#### YOUR TASK:
For the listing that follows, report how many lines contain the word "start", giving the number and no other text.

····················

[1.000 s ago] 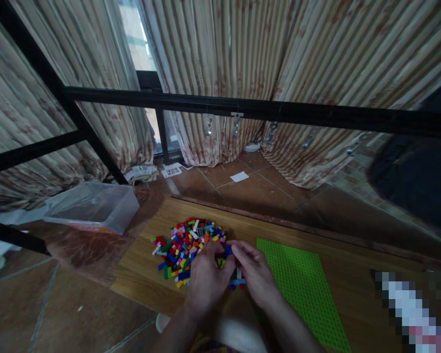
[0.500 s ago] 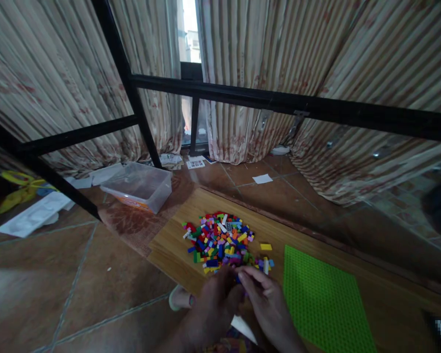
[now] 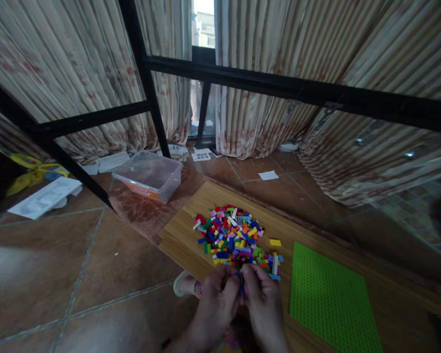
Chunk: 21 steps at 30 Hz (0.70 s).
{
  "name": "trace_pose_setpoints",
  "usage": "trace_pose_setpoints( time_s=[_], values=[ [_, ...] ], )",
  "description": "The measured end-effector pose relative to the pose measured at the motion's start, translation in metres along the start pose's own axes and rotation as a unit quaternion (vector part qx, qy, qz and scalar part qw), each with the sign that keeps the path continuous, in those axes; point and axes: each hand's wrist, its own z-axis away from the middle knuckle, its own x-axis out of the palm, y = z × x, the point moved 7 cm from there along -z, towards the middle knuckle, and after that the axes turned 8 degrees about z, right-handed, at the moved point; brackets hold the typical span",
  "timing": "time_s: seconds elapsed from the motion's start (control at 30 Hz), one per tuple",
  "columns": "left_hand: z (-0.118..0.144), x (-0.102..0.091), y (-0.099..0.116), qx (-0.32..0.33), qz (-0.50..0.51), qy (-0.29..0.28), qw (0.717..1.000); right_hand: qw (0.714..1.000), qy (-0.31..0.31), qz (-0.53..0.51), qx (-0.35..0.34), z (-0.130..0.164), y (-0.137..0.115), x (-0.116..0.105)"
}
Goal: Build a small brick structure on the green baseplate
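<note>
My left hand [image 3: 219, 295] and my right hand [image 3: 261, 297] meet at the table's near edge, both with fingers closed in a pinch. Between the fingertips show small blue toy bricks [image 3: 239, 283], with a purplish part lower down; the fingers cover most of them, so I cannot tell how many there are. Just beyond the hands spreads a heap of loose multicoloured toy bricks [image 3: 231, 235] on the wooden table [image 3: 183, 220]. A yellow brick [image 3: 275, 242] lies apart from the heap on its right. Right of my right hand lies a green studded baseplate [image 3: 326, 289].
A clear plastic box [image 3: 150, 171] with an orange label stands beyond the table's left end. White moulded packaging [image 3: 45, 196] and papers lie on the tiled floor [image 3: 84, 255]. A black metal frame [image 3: 264, 81] crosses before striped curtains [image 3: 253, 122]. A foot [image 3: 185, 284] shows below the table.
The view has shifted, so the scene sits further right and slightly higher. My hands have turned more upright, fingertips together, and more of the blue bricks shows between them.
</note>
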Motion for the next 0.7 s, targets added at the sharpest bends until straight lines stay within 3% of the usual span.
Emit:
trace_pose_setpoints(
  time_s=[0.13, 0.23, 0.33, 0.5, 0.6, 0.7],
  values=[
    [-0.007, -0.006, -0.003, -0.039, 0.074, 0.007, 0.996, 1.000, 0.006, -0.013, 0.003, -0.022, -0.002, -0.002],
    [-0.012, -0.015, -0.002, -0.073, 0.175, 0.010, 0.982, 0.988, 0.055, 0.113, -0.084, -0.054, -0.022, -0.013],
    [-0.016, -0.029, 0.000, -0.101, 0.223, 0.027, 0.969, 0.923, 0.042, 0.332, -0.190, -0.086, -0.044, -0.006],
    [-0.021, -0.058, 0.007, -0.082, 0.204, 0.086, 0.972, 0.791, -0.007, 0.555, -0.257, -0.113, -0.051, 0.018],
    [-0.022, -0.073, 0.013, -0.057, 0.162, 0.114, 0.979, 0.768, -0.010, 0.578, -0.275, -0.112, -0.056, 0.025],
    [-0.022, -0.085, 0.016, -0.043, 0.104, 0.138, 0.984, 0.781, -0.017, 0.543, -0.307, -0.103, -0.071, 0.038]
  ],
)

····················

#### TASK SOLUTION:
2